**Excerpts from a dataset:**
--- START ---

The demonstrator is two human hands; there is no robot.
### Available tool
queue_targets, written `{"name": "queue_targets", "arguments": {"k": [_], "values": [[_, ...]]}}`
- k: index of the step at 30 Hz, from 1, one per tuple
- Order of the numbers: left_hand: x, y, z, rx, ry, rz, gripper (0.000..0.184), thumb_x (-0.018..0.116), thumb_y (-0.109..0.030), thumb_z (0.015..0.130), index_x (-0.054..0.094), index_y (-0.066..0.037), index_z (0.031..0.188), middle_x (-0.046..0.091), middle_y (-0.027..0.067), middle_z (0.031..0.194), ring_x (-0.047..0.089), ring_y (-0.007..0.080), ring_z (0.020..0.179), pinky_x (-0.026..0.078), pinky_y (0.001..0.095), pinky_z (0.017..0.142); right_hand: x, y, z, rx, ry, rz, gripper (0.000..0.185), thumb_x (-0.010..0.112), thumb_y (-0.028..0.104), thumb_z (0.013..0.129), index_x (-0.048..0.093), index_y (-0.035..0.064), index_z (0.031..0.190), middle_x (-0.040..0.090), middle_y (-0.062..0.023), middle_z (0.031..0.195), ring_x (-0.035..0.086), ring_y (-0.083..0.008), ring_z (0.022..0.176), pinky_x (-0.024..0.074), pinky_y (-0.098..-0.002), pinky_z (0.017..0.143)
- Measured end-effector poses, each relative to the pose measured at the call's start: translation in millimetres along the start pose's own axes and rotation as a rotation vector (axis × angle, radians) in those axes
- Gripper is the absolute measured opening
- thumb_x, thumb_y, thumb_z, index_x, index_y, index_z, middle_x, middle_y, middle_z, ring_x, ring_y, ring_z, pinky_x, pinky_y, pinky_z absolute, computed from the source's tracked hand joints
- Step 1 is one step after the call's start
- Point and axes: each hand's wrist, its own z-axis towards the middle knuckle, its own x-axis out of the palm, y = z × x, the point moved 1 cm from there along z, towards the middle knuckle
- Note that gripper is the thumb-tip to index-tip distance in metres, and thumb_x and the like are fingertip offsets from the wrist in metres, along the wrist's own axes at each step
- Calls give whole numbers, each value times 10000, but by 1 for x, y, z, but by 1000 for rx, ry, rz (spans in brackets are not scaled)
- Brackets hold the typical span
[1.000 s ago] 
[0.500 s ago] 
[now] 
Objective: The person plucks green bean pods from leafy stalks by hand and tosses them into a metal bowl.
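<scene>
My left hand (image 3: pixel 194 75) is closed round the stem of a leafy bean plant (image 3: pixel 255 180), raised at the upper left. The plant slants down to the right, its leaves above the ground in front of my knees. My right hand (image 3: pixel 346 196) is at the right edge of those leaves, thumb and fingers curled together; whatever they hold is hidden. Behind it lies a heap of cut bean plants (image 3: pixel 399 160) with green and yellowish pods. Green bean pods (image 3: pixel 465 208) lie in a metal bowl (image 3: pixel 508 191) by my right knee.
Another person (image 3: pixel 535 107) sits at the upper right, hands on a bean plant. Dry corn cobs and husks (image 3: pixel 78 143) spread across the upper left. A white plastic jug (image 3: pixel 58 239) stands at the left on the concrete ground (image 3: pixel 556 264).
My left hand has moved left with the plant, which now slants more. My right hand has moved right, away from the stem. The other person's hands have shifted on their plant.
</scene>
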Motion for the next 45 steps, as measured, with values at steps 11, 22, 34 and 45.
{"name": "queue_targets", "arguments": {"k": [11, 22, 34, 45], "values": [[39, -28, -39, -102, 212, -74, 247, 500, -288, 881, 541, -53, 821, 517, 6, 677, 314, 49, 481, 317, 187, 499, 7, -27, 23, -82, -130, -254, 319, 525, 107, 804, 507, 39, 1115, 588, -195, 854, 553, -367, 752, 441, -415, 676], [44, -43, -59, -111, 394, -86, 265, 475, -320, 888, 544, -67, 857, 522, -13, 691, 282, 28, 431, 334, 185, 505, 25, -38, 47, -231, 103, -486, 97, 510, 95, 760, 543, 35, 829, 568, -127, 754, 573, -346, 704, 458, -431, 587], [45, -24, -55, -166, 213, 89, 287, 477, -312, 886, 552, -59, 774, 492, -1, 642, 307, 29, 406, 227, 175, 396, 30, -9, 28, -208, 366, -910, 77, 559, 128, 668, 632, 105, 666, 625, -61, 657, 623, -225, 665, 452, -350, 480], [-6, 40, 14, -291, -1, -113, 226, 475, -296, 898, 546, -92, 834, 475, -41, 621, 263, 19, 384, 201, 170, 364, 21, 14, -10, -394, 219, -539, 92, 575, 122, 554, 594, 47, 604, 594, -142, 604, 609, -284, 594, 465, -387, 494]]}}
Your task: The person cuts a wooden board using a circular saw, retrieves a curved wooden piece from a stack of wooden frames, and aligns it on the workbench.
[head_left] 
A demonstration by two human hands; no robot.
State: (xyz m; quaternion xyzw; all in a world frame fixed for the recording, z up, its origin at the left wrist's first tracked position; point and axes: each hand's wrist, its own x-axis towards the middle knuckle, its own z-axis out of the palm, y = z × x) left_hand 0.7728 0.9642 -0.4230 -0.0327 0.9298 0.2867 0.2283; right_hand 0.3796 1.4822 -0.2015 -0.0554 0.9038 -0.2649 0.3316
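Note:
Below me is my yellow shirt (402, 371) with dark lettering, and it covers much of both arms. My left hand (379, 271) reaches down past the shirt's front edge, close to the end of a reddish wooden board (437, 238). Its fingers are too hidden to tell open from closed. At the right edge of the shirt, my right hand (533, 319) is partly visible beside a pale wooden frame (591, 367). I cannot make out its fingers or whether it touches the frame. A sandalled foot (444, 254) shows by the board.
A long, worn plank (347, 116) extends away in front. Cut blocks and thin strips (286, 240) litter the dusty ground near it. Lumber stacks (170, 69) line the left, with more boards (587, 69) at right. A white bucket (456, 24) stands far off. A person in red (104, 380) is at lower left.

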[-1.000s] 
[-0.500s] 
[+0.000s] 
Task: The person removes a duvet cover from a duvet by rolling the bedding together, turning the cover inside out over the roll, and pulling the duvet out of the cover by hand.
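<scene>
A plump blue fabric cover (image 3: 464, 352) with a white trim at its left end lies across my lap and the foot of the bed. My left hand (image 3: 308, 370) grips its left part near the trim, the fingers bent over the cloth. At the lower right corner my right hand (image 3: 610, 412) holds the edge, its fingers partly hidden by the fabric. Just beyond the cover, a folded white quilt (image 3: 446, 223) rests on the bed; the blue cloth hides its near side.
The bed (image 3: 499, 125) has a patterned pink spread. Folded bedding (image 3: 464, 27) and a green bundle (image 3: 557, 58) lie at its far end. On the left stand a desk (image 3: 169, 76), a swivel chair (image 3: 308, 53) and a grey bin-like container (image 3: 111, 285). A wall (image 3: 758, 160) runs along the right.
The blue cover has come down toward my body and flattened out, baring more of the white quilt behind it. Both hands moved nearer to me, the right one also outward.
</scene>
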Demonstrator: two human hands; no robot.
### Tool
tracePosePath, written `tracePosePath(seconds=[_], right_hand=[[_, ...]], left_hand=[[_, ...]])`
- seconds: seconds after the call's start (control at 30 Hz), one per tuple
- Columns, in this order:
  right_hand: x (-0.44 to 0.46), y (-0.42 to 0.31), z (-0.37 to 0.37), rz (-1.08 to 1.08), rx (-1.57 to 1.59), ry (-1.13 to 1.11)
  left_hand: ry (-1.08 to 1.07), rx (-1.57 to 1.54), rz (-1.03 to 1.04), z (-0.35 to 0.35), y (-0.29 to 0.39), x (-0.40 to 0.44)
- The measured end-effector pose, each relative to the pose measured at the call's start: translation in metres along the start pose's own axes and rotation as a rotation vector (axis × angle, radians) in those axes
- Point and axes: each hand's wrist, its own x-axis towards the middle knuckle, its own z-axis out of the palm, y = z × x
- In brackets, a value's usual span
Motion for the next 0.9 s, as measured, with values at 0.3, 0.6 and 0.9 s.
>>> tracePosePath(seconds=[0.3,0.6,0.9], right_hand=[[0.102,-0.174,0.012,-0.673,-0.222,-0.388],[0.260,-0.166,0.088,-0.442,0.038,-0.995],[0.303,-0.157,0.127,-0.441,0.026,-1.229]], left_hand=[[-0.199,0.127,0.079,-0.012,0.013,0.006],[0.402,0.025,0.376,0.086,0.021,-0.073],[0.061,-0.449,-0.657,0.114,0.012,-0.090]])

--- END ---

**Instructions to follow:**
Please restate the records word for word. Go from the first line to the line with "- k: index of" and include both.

**Output below:**
The demonstrator is two human hands; there is no robot.
### Available tool
queue_targets, written `{"name": "queue_targets", "arguments": {"k": [_], "values": [[_, ...]]}}`
- k: index of the step at 30 Hz, from 1, one per tuple

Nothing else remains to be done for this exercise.